[WHAT IS BEING ASKED] Could you return the full listing below exactly as it appears?

+--

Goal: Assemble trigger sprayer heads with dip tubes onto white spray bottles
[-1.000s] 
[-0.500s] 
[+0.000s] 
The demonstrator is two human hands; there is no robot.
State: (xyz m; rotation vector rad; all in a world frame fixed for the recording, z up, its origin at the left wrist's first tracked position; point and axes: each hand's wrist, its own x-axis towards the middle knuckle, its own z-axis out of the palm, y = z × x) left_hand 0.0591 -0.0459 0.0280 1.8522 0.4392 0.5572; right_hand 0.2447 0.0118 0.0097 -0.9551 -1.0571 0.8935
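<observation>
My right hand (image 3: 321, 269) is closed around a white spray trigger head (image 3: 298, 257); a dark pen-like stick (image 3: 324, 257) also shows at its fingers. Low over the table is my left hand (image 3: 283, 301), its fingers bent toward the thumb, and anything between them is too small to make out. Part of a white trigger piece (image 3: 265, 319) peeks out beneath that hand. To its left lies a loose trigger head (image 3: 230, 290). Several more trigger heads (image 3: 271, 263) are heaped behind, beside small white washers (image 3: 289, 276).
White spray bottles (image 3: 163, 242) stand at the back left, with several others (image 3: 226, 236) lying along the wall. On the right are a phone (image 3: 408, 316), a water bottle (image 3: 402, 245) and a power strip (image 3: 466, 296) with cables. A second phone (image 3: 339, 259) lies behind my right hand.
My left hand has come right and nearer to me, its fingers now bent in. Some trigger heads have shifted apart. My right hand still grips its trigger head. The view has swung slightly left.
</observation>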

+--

[ANSWER TO THE PROBLEM]
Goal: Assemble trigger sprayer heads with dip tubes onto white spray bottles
[-1.000s] 
[-0.500s] 
[+0.000s] 
The demonstrator is two human hands; there is no robot.
State: (xyz m; rotation vector rad; all in a world frame fixed for the recording, z up, its origin at the left wrist's first tracked position; point and axes: each hand's wrist, its own x-axis towards the middle knuckle, its own z-axis out of the palm, y = z × x) left_hand 0.0591 -0.0459 0.0280 1.8522 0.4392 0.5572; right_hand 0.2447 0.0118 0.0097 -0.9551 -1.0571 0.8935
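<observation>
My right hand (image 3: 321, 269) is closed around a white spray trigger head (image 3: 298, 257); a dark pen-like stick (image 3: 324, 257) also shows at its fingers. Low over the table is my left hand (image 3: 283, 301), its fingers bent toward the thumb, and anything between them is too small to make out. Part of a white trigger piece (image 3: 265, 319) peeks out beneath that hand. To its left lies a loose trigger head (image 3: 230, 290). Several more trigger heads (image 3: 271, 263) are heaped behind, beside small white washers (image 3: 289, 276).
White spray bottles (image 3: 163, 242) stand at the back left, with several others (image 3: 226, 236) lying along the wall. On the right are a phone (image 3: 408, 316), a water bottle (image 3: 402, 245) and a power strip (image 3: 466, 296) with cables. A second phone (image 3: 339, 259) lies behind my right hand.
My left hand has come right and nearer to me, its fingers now bent in. Some trigger heads have shifted apart. My right hand still grips its trigger head. The view has swung slightly left.
</observation>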

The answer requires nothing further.